Report only how many lines in the material contain "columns".
** Opening DATASET EXTRACT block **
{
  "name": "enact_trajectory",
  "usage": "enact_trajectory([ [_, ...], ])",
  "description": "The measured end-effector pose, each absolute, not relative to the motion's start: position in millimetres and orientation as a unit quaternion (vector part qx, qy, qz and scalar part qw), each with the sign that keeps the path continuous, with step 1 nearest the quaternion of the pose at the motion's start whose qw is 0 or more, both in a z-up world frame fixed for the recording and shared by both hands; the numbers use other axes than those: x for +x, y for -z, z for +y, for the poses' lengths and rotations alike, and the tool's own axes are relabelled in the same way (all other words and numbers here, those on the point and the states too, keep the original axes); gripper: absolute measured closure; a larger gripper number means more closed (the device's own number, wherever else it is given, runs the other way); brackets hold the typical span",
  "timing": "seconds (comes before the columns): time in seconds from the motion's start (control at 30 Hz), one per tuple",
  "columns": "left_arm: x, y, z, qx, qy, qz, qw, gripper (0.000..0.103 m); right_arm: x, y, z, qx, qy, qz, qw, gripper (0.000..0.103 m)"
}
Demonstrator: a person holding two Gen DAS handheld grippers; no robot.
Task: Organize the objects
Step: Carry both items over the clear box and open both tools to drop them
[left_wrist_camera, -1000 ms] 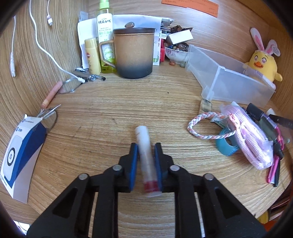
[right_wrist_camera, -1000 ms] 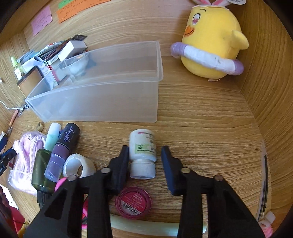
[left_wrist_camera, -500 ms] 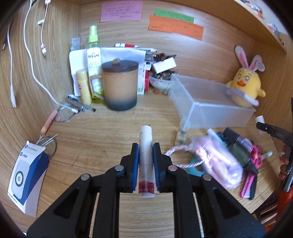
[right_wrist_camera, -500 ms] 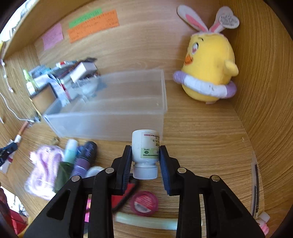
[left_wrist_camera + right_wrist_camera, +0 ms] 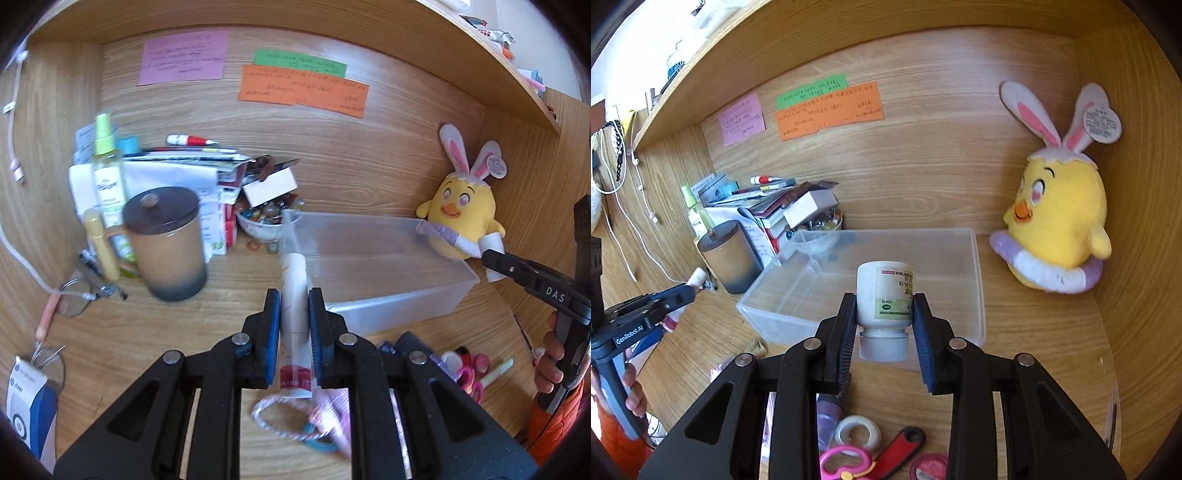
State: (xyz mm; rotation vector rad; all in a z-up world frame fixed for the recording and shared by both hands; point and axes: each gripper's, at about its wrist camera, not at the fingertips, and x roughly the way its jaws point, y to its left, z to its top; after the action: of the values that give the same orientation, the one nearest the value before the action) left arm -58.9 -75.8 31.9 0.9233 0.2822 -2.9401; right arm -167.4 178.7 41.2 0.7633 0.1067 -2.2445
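A white tube [image 5: 293, 295] with a red band near its lower end is pinched between the fingers of the left gripper [image 5: 293, 325] and held above the wooden surface [image 5: 147, 332], its tip reaching the near corner of the clear plastic bin [image 5: 388, 295]. A white bottle [image 5: 884, 295], cap toward the camera, is clamped by the fingers of the right gripper [image 5: 884, 332] over the bin's near edge. A yellow plush chick [image 5: 1060, 221] is seated just beside the bin, and a lidded brown mug [image 5: 166, 243] is set to its left.
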Motion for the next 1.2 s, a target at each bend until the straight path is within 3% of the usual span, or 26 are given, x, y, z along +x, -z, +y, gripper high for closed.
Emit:
enact_trajectory([
  [0.3, -117, -38, -59, 0.322, 0.94, 0.11, -0.026, 0.089, -202, -51, 157, 0.302, 0.88, 0.058, 0.361, 0.076],
  [1.2, -201, 11, -28, 0.427, 0.903, 0.049, -0.005, 0.089, -247, 25, 100, 0.398, 0.835, 0.156, 0.347, 0.076],
])
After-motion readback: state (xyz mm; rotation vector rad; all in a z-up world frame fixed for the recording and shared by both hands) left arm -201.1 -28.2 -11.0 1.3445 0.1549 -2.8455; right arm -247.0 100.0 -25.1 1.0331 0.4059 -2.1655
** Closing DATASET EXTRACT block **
▸ OUTPUT OF THE EXERCISE
2